De otro lado ostenta uno de los mayores porcentajes de gasto farmacéutico sobre el sanitario: un 22%. El problema es que ese percentil está subiendo y amenaza la viabilidad económica del sistema. Hay varios factores que favorecen ese déficit: la universalización de la sanidad, el mayor coste de los medicamentos, el auge de la medicina preventiva, y el aumento del grupo de edad que genera mayor necesidad de específicos: los ancianos.
Los países que históricamente han aventajado a España en los servicios sociales han comenzado ya a dar marcha atrás; se han dado cuenta de que la reducción del gasto sanitario actual es el único medio de asegurar el Estado de Bienestar en el futuro. Suecia y Reino Unido son dos de los países que se han anticipado a corregir el peligroso desequilibrio con medidas contundentes. Reconociendo que la mayor parte del gasto sanitario nacional está justificado, hay algunas partidas en las que existe un claro abuso.
La farmacéutica de mi barrio me contaba esta semana que cada vez que se muere un viejecito del vecindario, sus familiares le llevan una inmensa caja con docenas de medicamentos, muchos sin empezar, para que los entregue a una ONG. Lógicamente, si el ancianito en cuestión hubiera pagado un porcentaje del precio, su instinto coleccionista estaría refrenado.
En España, el setenta por ciento de las prescripciones son destinadas a los pensionistas. Lamentablemente no sólo son nuestros mayores los que sienten la necesidad de tener una réplica de la botica en su casa: todos participamos de ese afán preventivo. La responsabilidad de tanto dispendio no es del consumidor, sino del médico que es el que receta.
El 90% de las visitas médicas acaba con una receta; en Holanda es un sesenta por ciento. Todos tenemos la convicción de que la gratuidad de un servicio incentiva el consumo. Según los datos del Fraser Institute, España es uno de los países con menor índice de participación ciudadana en la financiación de los medicamentos con un 7,1%, frente a un 39% de países como Holanda. En los últimos cinco años, el aporte de los beneficiarios al gasto farmacéutico público en España se ha reducido a la mitad. Probablemente la contribución de un pequeño porcentaje del precio del fármaco, especialmente por parte de los pensionistas de rentas media y alta, ejercería un cierto poder disuasorio del consumo, y les haría ser más conscientes de lo que cuestan los fármacos. Aunque la diferencia de precios de los específicos con marca respecto a los genéricos se ha reducido, éstos siguen siendo más económicos.
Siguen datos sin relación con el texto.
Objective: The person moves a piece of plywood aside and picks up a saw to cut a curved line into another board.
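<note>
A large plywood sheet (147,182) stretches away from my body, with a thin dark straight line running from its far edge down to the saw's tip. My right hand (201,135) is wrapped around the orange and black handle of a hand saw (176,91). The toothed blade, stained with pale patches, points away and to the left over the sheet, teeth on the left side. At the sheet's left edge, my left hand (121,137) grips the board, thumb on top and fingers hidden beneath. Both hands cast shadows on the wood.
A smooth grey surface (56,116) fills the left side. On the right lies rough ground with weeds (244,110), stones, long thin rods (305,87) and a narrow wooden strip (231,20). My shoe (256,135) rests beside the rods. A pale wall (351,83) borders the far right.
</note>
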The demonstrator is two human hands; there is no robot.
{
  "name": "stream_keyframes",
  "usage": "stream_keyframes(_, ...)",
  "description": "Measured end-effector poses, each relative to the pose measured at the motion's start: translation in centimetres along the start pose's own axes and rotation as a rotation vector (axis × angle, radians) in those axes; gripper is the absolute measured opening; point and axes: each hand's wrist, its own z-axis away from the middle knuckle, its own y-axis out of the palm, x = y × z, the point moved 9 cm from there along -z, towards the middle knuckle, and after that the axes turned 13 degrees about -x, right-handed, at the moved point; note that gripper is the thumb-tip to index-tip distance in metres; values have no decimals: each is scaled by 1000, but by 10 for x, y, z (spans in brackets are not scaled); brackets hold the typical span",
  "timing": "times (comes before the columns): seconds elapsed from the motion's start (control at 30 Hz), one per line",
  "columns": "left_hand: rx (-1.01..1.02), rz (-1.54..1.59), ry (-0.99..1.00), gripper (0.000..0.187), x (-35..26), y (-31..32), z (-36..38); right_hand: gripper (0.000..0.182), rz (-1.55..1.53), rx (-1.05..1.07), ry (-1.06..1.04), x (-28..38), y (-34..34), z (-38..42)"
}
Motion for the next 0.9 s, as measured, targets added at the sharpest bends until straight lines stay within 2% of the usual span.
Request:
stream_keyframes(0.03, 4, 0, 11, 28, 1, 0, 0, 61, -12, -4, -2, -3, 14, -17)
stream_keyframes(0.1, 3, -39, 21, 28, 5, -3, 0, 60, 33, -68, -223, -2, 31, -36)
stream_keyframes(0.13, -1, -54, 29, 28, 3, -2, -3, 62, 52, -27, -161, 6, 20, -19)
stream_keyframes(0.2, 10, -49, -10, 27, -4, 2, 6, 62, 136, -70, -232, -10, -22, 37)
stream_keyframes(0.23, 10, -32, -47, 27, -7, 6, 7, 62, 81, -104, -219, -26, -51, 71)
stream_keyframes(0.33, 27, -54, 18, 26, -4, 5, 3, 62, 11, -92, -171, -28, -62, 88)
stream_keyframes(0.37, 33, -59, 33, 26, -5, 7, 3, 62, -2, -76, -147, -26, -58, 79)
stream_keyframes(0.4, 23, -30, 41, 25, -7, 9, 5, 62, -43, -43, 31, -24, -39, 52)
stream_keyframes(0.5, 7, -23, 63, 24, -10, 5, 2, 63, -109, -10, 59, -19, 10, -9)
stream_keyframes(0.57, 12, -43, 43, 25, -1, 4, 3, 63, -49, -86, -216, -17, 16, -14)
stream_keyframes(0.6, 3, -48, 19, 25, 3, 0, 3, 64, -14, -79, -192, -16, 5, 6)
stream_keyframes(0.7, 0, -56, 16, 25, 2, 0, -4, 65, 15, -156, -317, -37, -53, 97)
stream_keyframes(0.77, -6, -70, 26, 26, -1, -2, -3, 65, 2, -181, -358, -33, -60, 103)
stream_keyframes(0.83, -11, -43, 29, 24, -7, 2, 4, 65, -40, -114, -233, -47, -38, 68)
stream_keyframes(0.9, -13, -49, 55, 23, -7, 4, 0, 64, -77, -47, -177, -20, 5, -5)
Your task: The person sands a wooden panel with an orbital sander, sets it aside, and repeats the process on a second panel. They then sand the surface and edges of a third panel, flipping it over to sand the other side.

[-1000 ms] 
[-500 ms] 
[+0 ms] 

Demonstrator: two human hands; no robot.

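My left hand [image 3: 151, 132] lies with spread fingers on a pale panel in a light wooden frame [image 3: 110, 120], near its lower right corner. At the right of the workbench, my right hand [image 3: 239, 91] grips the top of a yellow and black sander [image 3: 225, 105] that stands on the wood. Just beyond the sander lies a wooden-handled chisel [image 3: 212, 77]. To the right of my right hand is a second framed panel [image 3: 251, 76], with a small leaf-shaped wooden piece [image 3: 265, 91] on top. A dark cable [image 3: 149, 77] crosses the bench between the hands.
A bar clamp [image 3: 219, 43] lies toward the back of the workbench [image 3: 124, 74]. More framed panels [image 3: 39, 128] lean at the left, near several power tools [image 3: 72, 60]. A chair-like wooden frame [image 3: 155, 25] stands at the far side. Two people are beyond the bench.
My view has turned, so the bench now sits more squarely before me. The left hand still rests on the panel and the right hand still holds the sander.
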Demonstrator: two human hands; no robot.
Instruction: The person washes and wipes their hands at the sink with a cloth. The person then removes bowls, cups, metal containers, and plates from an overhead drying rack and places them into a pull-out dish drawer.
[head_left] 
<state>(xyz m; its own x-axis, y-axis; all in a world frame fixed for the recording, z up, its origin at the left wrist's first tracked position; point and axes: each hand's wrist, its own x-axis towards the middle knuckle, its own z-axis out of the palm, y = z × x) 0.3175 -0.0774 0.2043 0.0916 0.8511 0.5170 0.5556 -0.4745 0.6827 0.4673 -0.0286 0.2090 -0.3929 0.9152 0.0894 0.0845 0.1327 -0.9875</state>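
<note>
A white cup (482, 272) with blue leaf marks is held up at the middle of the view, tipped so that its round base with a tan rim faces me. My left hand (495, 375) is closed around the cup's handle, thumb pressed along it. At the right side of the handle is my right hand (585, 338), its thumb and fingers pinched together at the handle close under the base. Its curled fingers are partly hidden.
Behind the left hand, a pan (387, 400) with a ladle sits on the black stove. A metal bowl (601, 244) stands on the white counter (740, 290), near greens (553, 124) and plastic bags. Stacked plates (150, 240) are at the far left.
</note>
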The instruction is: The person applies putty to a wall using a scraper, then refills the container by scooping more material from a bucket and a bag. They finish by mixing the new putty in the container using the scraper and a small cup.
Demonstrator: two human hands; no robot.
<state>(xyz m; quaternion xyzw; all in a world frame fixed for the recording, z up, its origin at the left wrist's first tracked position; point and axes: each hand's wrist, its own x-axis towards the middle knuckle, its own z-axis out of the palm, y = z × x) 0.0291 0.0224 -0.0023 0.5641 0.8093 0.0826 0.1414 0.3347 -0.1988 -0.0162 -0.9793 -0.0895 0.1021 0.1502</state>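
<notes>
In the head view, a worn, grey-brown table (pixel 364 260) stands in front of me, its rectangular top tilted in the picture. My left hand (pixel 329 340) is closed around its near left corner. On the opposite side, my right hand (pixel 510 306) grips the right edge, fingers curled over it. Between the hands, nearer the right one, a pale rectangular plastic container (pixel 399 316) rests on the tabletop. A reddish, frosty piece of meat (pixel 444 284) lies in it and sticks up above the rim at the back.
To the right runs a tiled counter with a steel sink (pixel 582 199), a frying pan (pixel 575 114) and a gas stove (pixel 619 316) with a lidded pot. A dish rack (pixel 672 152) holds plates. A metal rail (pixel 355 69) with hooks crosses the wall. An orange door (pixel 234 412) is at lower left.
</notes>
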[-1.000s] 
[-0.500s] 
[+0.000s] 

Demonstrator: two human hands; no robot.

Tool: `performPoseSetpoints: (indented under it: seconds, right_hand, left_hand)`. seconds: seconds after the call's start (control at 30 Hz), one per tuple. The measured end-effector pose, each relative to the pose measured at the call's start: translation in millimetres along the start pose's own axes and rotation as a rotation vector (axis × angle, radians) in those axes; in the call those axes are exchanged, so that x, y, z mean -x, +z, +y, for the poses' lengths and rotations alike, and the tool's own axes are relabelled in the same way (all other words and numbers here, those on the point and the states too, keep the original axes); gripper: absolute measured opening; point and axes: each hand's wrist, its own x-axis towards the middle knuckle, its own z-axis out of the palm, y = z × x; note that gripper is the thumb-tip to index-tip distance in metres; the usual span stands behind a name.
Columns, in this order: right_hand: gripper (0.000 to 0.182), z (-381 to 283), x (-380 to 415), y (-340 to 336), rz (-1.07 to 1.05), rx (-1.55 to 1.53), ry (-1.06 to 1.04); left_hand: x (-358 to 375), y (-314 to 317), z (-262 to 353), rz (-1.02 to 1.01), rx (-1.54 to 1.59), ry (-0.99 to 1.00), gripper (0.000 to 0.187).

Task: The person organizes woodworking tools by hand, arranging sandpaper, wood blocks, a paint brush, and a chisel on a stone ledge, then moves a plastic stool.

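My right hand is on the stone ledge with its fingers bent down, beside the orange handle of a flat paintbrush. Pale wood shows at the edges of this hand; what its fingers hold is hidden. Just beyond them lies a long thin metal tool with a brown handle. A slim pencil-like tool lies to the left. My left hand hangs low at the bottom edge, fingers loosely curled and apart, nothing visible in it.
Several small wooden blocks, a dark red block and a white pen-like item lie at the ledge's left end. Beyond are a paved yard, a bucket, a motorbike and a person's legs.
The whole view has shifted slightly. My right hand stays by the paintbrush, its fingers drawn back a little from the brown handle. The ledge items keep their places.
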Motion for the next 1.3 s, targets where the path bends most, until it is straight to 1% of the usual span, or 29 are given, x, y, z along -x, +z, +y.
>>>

En España, el consumo de genéricos respecto al total de medicamentos es del 36%; en Alemania, del 32%, y en Holanda, el 40%. Entre las medidas institucionales del Ministerio debería estar el traslado del ahorro de los medicamentos genéricos al consumidor, beneficio que economizaría sus recursos personales y los del sistema público.
La fijación de las unidades de pastillas recetadas en los medicamentos de mayor precio, tal como lo hacen en Estados Unidos, tomando todas las cautelas que fueran necesarias para garantizar la fiabilidad del sistema, impediría tanto la dañina sobremedicación y como el desperdicio de las pastillas sobrantes del envase.
La receta electrónica es otra medida esperanzadora para un mejor control del consumo, en cuanto que automatiza la prescripción y la dispensación de los fármacos. Asimismo, convendría advertir con más contundencia de los peligros que entraña para la salud el consumo innecesario de antibióticos. La racionalización del consumo farmacéutico no debería tener color político: la viabilidad de la bonificación universal de medicamentos conviene a todos los ciudadanos.
Es de esperar que la madurez de nuestros dirigentes evite controversias peligrosas sobre una cuestión de tan vital importancia en el largo plazo. Ahora que nuestra economía está equilibrada puede ser el momento para poner el remedio: más vale prevenir que curar.